As soon as it was evident that all were present, from a side door emerged a handsome young clergyman, notably contrasting in age with his audience. He walked over to the coffin, and gazed intently into it for nearly five minutes. Talking had stopped, there was a profound hush. The long and mournful inspection of the dead, as though he had been impressing upon his mind this image, that there should be no anonymity when he came to intercede with God, was a well-conceived part of this ceremony, René appreciatively reflected. Then the young man, with his excellently serious face turned sideways to the coffin, began to intone a psalm in a strong and hypnotic voice. René heard the familiar words, “For man walketh in a vain shadow, and disquieteth himself in vain,” and this he recognized. “Take thy plague away from me: I am even consumed by means of thy heavy hand. When thou with rebukes dost chasten man for sin, thou makest his beauty to consume away, like as it were a moth fretting a garment; every man therefore is but vanity.” René pondered at this point, I am consumed by the heavy hand, but he added at once to himself that the hand, although heavy, was not so heavy as might be expected. And so he gave expression to what distressed Hester most. He was the kind of man, as she had come to learn, who having lost both his legs would say how merciful God had been to leave his arms intact: and if he lost one arm as well, would resign himself on account of one limb remaining to him.

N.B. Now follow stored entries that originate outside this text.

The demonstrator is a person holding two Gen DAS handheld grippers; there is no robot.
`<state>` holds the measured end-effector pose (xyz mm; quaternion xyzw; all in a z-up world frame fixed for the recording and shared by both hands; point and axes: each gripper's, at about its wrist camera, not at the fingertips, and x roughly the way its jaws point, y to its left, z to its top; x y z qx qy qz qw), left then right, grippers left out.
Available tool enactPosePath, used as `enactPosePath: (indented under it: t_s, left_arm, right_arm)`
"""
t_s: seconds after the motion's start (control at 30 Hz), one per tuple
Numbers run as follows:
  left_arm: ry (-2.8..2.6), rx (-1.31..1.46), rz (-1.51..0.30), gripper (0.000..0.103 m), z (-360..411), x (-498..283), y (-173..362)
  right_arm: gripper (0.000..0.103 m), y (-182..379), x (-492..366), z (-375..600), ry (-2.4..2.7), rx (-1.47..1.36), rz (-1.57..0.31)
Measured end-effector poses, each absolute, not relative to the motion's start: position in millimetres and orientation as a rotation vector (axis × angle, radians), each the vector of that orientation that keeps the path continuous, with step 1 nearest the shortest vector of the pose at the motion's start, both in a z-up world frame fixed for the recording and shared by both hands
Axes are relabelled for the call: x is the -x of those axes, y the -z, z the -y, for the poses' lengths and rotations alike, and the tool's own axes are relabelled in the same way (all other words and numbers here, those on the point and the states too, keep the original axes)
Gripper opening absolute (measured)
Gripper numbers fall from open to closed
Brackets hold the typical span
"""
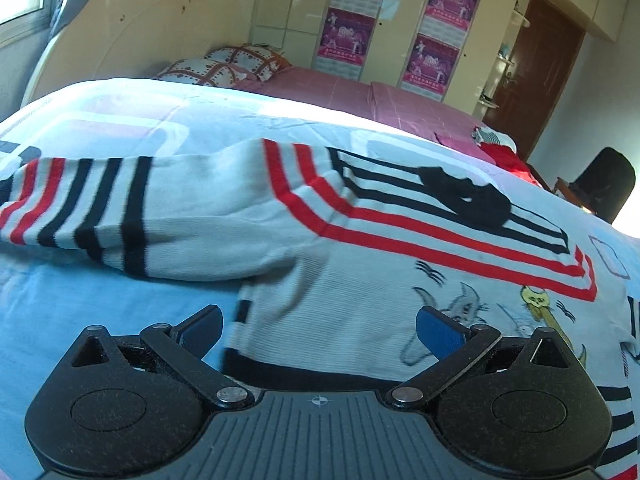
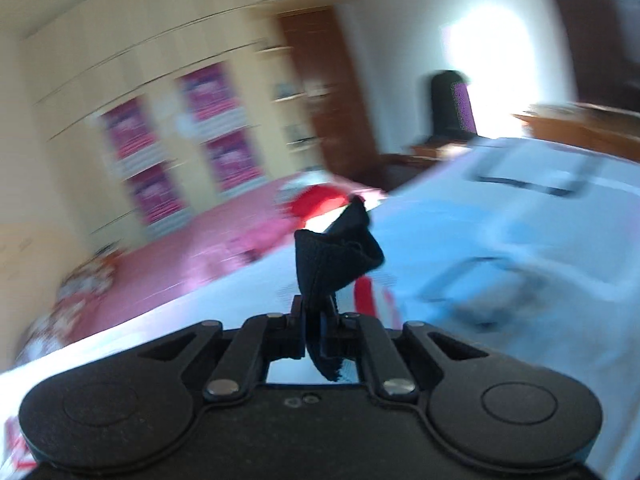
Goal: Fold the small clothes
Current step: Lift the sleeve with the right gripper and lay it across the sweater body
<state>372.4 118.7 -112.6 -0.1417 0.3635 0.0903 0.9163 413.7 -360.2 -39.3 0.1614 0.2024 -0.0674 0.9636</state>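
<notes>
Looking along your left gripper (image 1: 320, 326), you have its blue pads spread wide and touching nothing, poised just above the near hem of the small sweater (image 1: 328, 240). That sweater lies spread on the pale blue bedcover (image 1: 80, 312): white knit with red and black stripes, cartoon cats printed on the front, and one striped sleeve (image 1: 80, 208) already laid across the body toward the left of the view. The black-edged hem (image 1: 304, 374) sits right below your open jaws, so that is the nearest place to take hold. Farther back are the pink sheet (image 1: 320, 88) and a patterned pillow (image 1: 224, 66).

Turning to the right wrist view, everything beyond the tool is smeared with motion. Your right gripper (image 2: 316, 316) is pressed together, pinching a bunched fold of black knit fabric (image 2: 336, 252) that stands up between the fingers; a strip of red (image 2: 362, 296) hangs just behind it. It looks like a dark-trimmed edge of the same sweater, though the blur keeps that from being certain.

Expect the knit to be light, soft and floppy. It will drape and stretch rather than hold a crease, so grip doubled edges such as the hem, cuff or collar trim, where the fabric is thickest, and keep both corners level to stop the body sagging.
</notes>
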Motion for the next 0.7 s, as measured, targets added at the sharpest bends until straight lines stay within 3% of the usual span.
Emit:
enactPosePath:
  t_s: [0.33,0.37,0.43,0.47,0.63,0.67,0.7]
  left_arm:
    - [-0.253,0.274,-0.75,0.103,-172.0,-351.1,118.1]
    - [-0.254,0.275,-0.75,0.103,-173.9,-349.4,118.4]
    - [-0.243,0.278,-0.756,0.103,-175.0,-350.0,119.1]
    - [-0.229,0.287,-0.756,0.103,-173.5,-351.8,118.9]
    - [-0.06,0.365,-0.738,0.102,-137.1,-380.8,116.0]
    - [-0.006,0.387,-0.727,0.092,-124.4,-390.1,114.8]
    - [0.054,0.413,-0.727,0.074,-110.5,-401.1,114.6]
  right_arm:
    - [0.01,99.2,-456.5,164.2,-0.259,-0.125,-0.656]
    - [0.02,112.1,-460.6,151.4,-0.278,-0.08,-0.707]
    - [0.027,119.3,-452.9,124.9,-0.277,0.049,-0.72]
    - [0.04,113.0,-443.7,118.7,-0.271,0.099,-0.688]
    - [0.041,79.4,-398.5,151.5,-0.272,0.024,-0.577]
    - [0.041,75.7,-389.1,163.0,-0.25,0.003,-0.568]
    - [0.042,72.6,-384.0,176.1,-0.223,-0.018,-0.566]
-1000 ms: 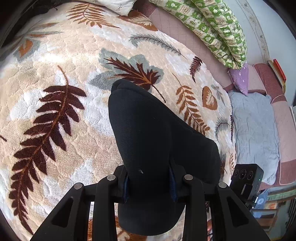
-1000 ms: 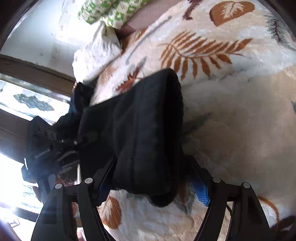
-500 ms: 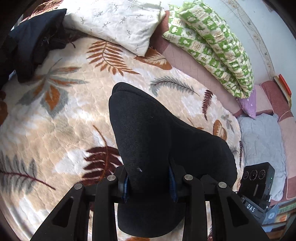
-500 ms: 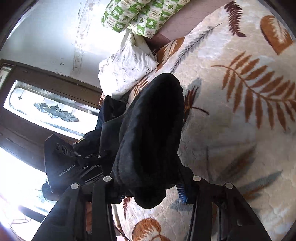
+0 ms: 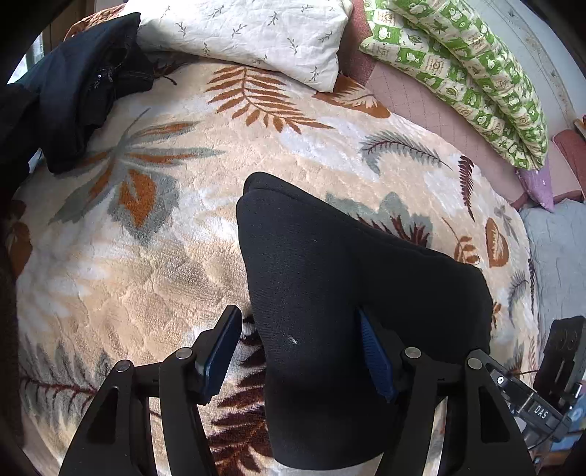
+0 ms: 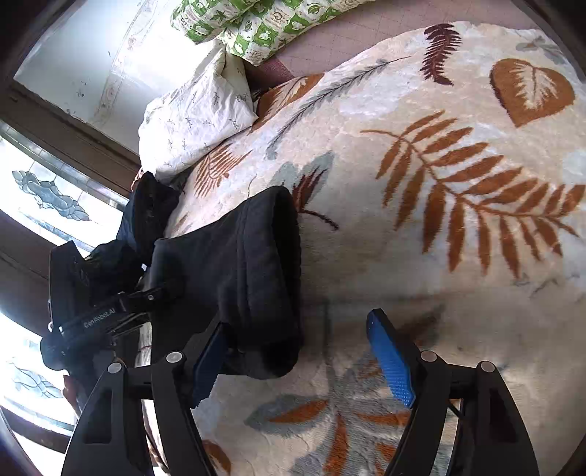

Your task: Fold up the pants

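Observation:
The black pants (image 5: 329,293) lie folded in a thick bundle on the leaf-patterned blanket (image 5: 146,256). My left gripper (image 5: 300,351) is open, its blue pads apart; the bundle lies between them against the right pad (image 5: 373,359). In the right wrist view the same pants (image 6: 249,278) lie to the left. My right gripper (image 6: 296,362) is open wide, the bundle's edge resting by its left pad (image 6: 208,366). The other gripper's body (image 6: 91,315) shows beyond the pants.
A dark pile of clothes (image 5: 73,91) lies at the blanket's far left. A white pillow (image 5: 249,33) and a green checked quilt (image 5: 457,66) lie along the back. A pink mattress edge (image 5: 421,106) and a grey cushion (image 5: 556,256) are at the right.
Both grippers opened and let go of the pants, which now rest on the blanket. The bundle was carried toward the pillow end before that.

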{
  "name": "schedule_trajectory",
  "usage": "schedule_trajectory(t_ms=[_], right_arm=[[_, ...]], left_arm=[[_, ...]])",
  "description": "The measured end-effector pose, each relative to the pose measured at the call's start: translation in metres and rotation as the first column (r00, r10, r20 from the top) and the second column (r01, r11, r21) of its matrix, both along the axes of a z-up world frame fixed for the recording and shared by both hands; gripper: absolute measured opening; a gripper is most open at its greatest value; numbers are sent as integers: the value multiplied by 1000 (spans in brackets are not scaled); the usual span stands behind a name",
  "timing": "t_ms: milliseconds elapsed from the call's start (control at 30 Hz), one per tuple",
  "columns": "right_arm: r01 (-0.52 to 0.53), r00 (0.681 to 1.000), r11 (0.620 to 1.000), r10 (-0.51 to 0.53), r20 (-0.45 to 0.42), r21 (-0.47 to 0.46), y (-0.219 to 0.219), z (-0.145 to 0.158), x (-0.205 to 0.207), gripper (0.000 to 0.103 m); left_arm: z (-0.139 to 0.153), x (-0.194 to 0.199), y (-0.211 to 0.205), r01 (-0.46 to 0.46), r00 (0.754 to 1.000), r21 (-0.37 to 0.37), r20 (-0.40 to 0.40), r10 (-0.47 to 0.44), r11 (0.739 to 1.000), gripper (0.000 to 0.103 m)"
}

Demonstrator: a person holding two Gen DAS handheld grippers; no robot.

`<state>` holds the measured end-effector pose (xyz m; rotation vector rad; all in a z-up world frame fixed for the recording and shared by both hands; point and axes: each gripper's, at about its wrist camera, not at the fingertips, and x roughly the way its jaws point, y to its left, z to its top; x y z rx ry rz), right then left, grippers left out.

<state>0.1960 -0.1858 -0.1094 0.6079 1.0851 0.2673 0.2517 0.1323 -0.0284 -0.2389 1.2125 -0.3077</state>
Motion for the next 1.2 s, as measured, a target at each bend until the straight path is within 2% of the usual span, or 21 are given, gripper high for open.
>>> schedule_trajectory(t_ms=[100,200,300,400,500,567,733,800,867,933,1000,1100,1200], right_arm=[[7,999,998,-4,40,-65,0,20,-8,77],[40,992,998,-35,122,-41,-2,45,-15,77],[9,976,1000,-3,217,-29,9,68,-14,77],[-48,968,999,47,246,-3,30,76,-2,77],[-81,974,997,76,212,17,45,65,10,77],[-79,985,996,72,160,39,48,50,16,77],[-17,999,996,12,52,92,35,8,22,76],[5,1000,997,-5,5,82,29,-1,24,76],[30,998,991,-23,-60,131,20,-10,24,77],[64,997,980,-55,-50,188,10,-6,13,77],[52,999,981,-50,-13,186,4,8,0,77],[23,999,993,-27,29,117,3,33,-25,82],[-12,999,1000,13,45,-25,14,56,-49,89]], left_arm=[[15,-13,10,-23,998,29,53,21,999,62],[31,-29,23,-52,994,15,96,50,999,61],[41,-47,30,-64,991,-33,119,68,997,62],[41,-60,24,-29,991,-21,128,31,999,62],[30,-64,12,6,993,48,117,-11,999,62],[19,-59,9,11,996,70,82,-16,997,62],[-8,-40,13,-21,1000,9,-16,22,1000,72],[-9,-36,16,-42,999,-11,-25,42,999,72],[-5,-36,19,-54,998,-17,-30,54,998,69],[0,-42,27,-67,997,-38,-29,66,997,68],[7,-52,36,-89,996,-61,-28,87,994,68],[21,-81,47,-115,993,-74,-11,114,991,70],[32,-115,46,-119,992,-45,24,120,992,75]])
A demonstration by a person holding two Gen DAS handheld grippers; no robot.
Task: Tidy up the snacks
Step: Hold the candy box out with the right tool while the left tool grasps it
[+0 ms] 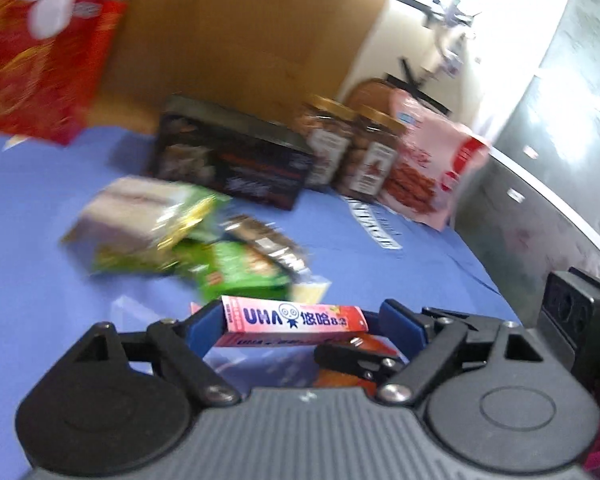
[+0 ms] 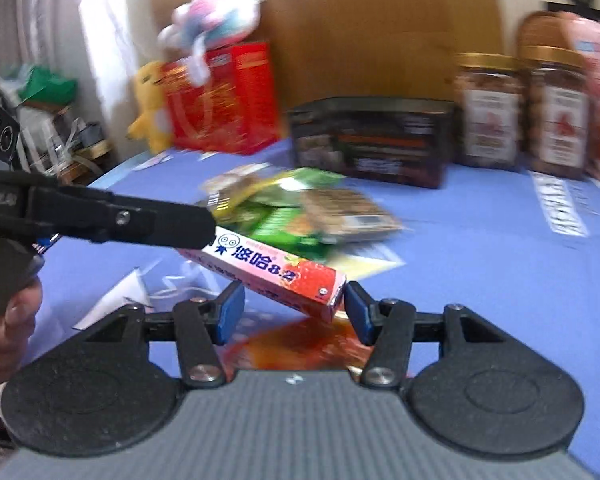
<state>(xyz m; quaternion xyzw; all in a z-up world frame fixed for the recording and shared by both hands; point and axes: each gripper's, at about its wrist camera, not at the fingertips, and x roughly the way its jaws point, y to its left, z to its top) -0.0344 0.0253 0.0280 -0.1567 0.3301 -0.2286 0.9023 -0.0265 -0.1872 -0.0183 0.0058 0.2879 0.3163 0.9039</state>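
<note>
From the left wrist, the left hand-held gripper (image 1: 302,314) stood wide, with the pink candy box (image 1: 296,318) lying lengthwise between its blue pads. The box's left end met the left pad, while a thin dark gap showed at the right pad, so nothing seemed to pinch it. The box hung above an orange packet (image 1: 340,380) on the blue bench (image 1: 40,240), and a heap of green packets (image 1: 220,268) lay just ahead of the jaws. With so slack a hold, the box could probably have slid out and dropped onto the packet below. From the right wrist, the right hand-held gripper (image 2: 294,304) stood about half open. The box ran slantwise across it: its near end touched the right pad and its underside passed just over the left pad. Whether the pads truly clamped it I could not tell. The left tool's black finger (image 2: 140,216) covered the box's far end, and a hand (image 2: 8,320) showed at that tool's grip. A contact at one corner only would likely have let the box pivot and fall. The blur suggested quick travel, which could have shaken it loose or knocked the two tools together. Squeezing harder on a slanted carton might have dented it.
</note>
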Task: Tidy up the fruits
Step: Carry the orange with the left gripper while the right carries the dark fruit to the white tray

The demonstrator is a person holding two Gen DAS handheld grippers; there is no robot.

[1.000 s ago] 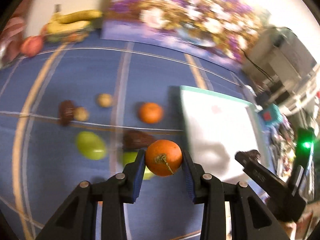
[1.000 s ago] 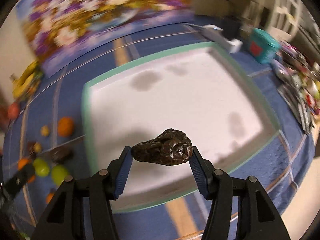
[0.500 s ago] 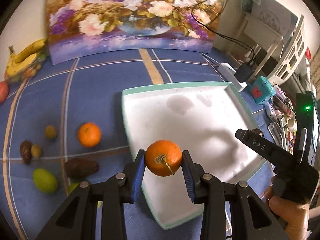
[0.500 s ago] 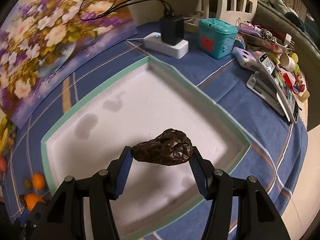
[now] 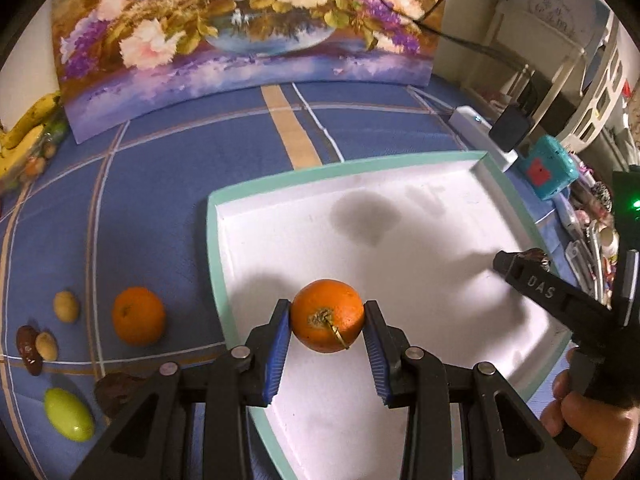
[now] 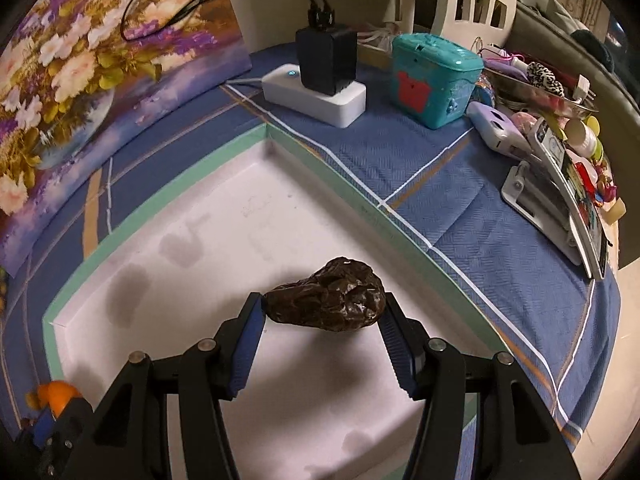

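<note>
We see a lived-in home. A blue plaid tablecloth [image 5: 168, 184] covers the table, a floral painting [image 5: 240, 28] leans against the wall, and a power strip [image 6: 316, 94] with a plugged-in charger [image 6: 326, 60] sits beside a teal toy box [image 6: 434, 80], phones and small clutter [image 6: 560, 148].

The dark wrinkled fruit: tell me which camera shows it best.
The right wrist view. The dark wrinkled fruit fills the centre there, clamped in the right hand-held gripper above the white tray. The left wrist view shows only a sliver of it behind that gripper's finger.
</note>
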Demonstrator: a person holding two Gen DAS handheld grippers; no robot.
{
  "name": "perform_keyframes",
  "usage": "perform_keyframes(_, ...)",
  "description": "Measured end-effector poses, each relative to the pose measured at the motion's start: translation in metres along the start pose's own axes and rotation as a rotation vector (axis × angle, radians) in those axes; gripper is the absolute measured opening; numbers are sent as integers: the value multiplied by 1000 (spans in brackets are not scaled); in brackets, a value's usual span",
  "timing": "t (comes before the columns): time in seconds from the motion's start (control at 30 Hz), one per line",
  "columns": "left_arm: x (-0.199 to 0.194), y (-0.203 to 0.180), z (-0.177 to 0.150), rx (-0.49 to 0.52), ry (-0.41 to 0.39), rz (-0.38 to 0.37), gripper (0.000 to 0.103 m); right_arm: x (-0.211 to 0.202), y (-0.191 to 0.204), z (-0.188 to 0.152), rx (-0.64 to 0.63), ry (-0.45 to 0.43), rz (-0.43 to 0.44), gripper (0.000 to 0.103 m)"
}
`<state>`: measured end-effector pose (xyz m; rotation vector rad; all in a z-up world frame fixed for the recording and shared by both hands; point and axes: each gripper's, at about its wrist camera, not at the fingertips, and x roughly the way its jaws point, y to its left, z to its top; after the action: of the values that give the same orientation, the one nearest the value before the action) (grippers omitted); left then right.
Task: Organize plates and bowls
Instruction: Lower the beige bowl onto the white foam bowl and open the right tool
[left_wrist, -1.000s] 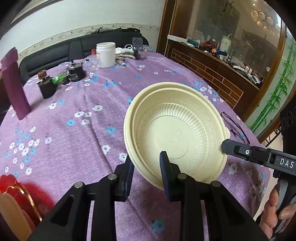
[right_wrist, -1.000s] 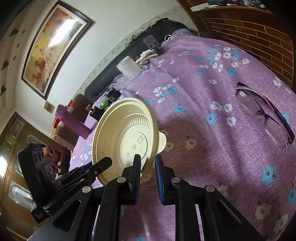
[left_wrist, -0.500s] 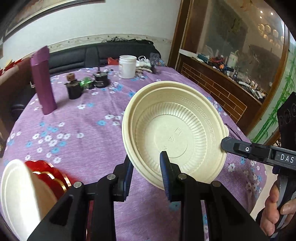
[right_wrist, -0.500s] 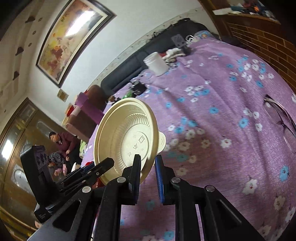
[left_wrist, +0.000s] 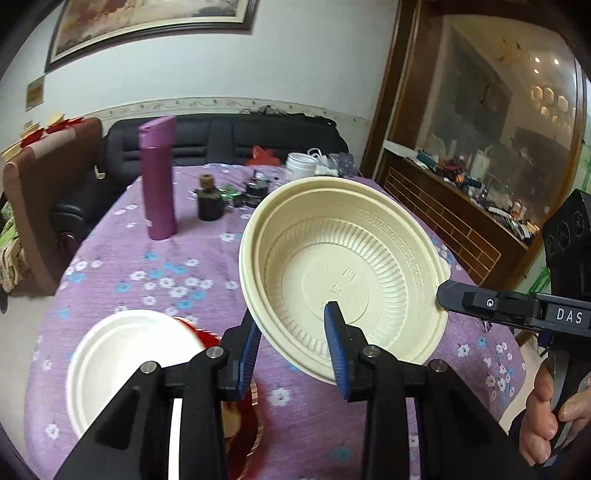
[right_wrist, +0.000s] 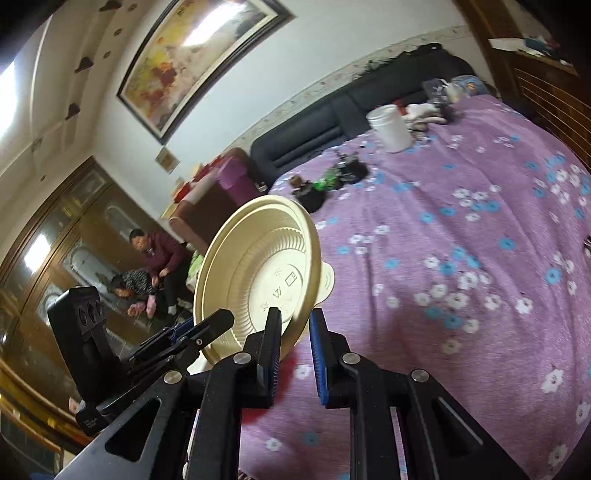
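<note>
A cream ribbed plastic bowl is held in the air above the purple flowered table, tilted on edge. My left gripper is shut on its near rim. My right gripper is shut on the opposite rim; it shows as a black finger at the bowl's right edge in the left wrist view. The bowl's underside faces the right wrist camera. A white plate lies low left on a red and gold dish.
A tall purple flask, small dark jars and a white tub stand at the far side of the table. A black sofa lies behind. A wooden cabinet is on the right. People sit at left in the right wrist view.
Both grippers have carried the bowl up and leftward, tilting it more. The white plate and red dish have come into fuller view at lower left.
</note>
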<state>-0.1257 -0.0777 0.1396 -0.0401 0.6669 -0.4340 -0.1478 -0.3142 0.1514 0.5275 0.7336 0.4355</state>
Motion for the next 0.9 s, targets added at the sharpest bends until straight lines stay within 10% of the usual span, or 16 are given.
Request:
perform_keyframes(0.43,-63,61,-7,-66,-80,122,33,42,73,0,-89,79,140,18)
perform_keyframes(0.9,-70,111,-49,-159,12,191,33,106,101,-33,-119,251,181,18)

The splendid rhetoric was lifted in the air, by the aspiring voice of the minister, winged with an emotion, which everyone felt would carry the words to God’s ear, where somewhere His head is bent to listen to the noble words of such professional advocates as this, to intercede for those blackened with sin, which He is asked, in His infinite mercy, to forgive, and, to allow to enter into the realms of salvation, and when in finishing, the pastor sadly sang, “Oh, spare me a little, that I may recover my strength: before I go hence, and be no more seen,” the last few words dying out, to fade away into the shadow, the intoxication of the small audience had begun: and at the end of a short and intense hush, came the most penetrating Amen that that chapel had ever heard — or so everybody felt.
All the red necks and white heads in the audience were bowed. The young cleric was performing before a small assemblage of elders, and chanting to them of death. They had travelled hundreds of miles to be chanted to of death, smiled at by the painted corpse of a member of their social circle.
“Let us pray!” said the young minister, and the little herd of white polls bent still farther and the lines of shoulders rose accordingly. And after that a collect, and then another prayer for the slightly smiling funereal doll in the wooden box. Then came the culmination. The head, with its beautiful waved hair, thrown back, the minister began in an exalted voice — and this was his final and most tragic, his most solemn piece of declamation, and a most fitting culmination to the brief ceremony: “Had I the wings of the morning, and could I fly to the uttermost parts of the earth” was his idealistic opening.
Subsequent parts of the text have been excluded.